ASSIGNED TASK:
Transcribe the listing exactly; drop the images.

AVAILABLE DATA:
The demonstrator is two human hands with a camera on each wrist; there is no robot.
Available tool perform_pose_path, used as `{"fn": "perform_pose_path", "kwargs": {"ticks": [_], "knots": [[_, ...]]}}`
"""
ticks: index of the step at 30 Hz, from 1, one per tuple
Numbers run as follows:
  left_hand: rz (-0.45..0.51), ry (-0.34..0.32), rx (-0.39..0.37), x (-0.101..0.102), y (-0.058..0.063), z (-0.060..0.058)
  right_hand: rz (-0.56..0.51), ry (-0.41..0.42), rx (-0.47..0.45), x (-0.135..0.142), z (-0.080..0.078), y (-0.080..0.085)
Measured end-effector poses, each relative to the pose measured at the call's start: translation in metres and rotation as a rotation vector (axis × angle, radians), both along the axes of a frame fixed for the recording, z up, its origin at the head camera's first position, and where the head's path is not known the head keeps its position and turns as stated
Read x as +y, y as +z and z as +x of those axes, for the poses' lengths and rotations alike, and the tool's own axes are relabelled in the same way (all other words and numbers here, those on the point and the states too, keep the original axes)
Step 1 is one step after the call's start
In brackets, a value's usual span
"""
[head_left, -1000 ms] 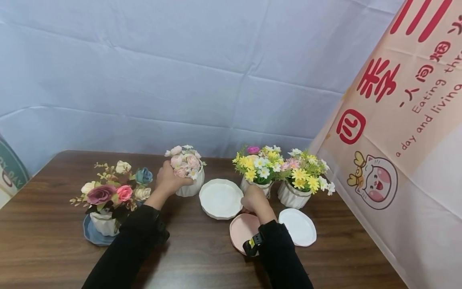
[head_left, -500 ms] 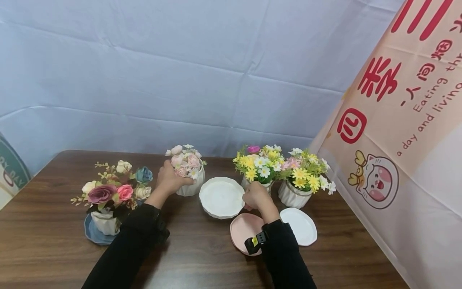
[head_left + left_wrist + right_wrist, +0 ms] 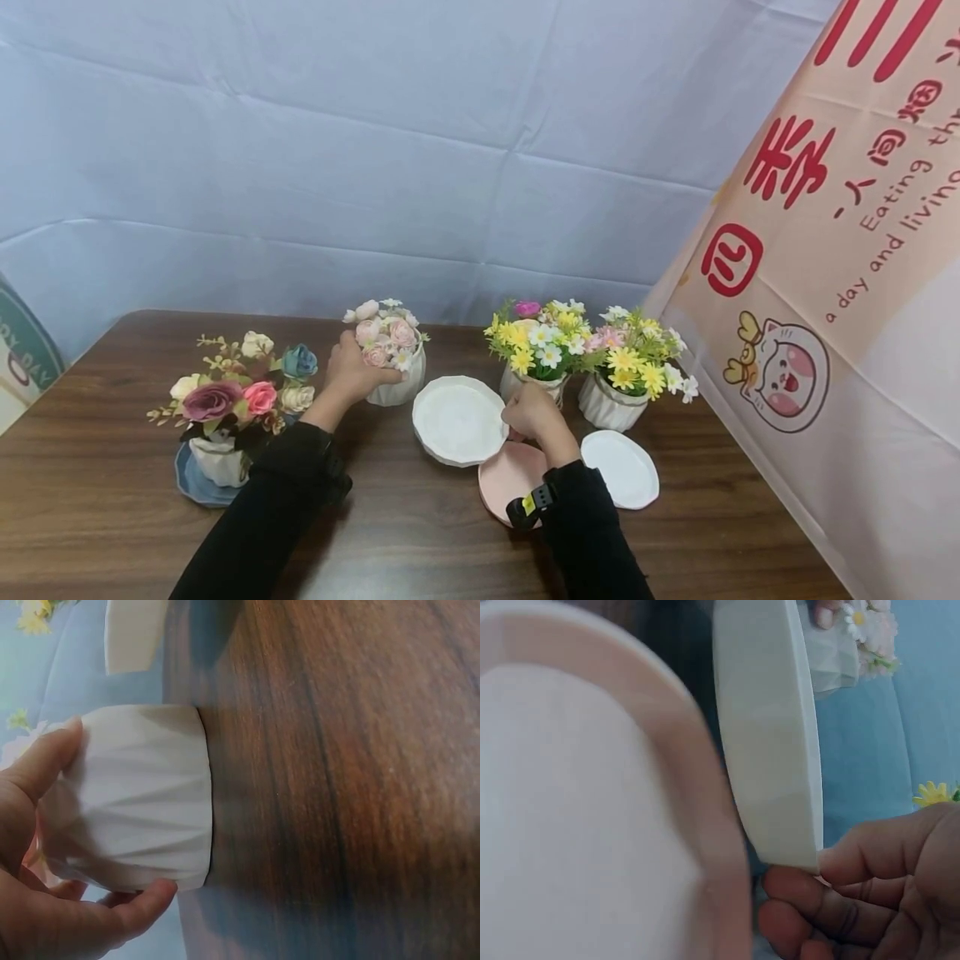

EXERCISE RESULT:
The demonstrator is two human hands with a camera on each wrist; there is no robot.
Available tool perform_pose_path, used as `{"fn": "perform_pose_path", "kwargs": {"ticks": [_], "knots": [[_, ...]]}}`
"""
ticks: index of the step at 30 Hz, from 1, one per tuple
Numbers run as follows:
  left_hand: rz (-0.45..0.51), ry (-0.34..0.32), rx (-0.39..0.37), x (-0.101..0.102), y (-0.058..0.063), z (-0.060..0.058)
  right_hand: rz (-0.56..0.51), ry (-0.41..0.42), rx (-0.47..0.45), x (-0.135..0.142), z (-0.080..0.078), y (-0.080..0.085)
Measured end-effector poses, each relative to the pose measured at the call's start: translation in metres and rotation as a rotation vector (axis × angle, radians), both along the axes of a frame fixed for the recording, z up, its origin at the head camera's first position, and where the head's path is not known the head keeps its position and turns as stated
Read x as +y, y as +z and z as +x of those axes, for the poses' lengths and rotations alike, and the tool's own axes are relabelled in the same way (all other words and numbers here, those on the point and the states too, keep the original axes)
Step 1 is one step after the call's start
In brackets, a value's usual span
"""
[head_left, -1000 ms] 
[head_left, -500 ms] 
[head_left + left_wrist + right_wrist, +0 ms] 

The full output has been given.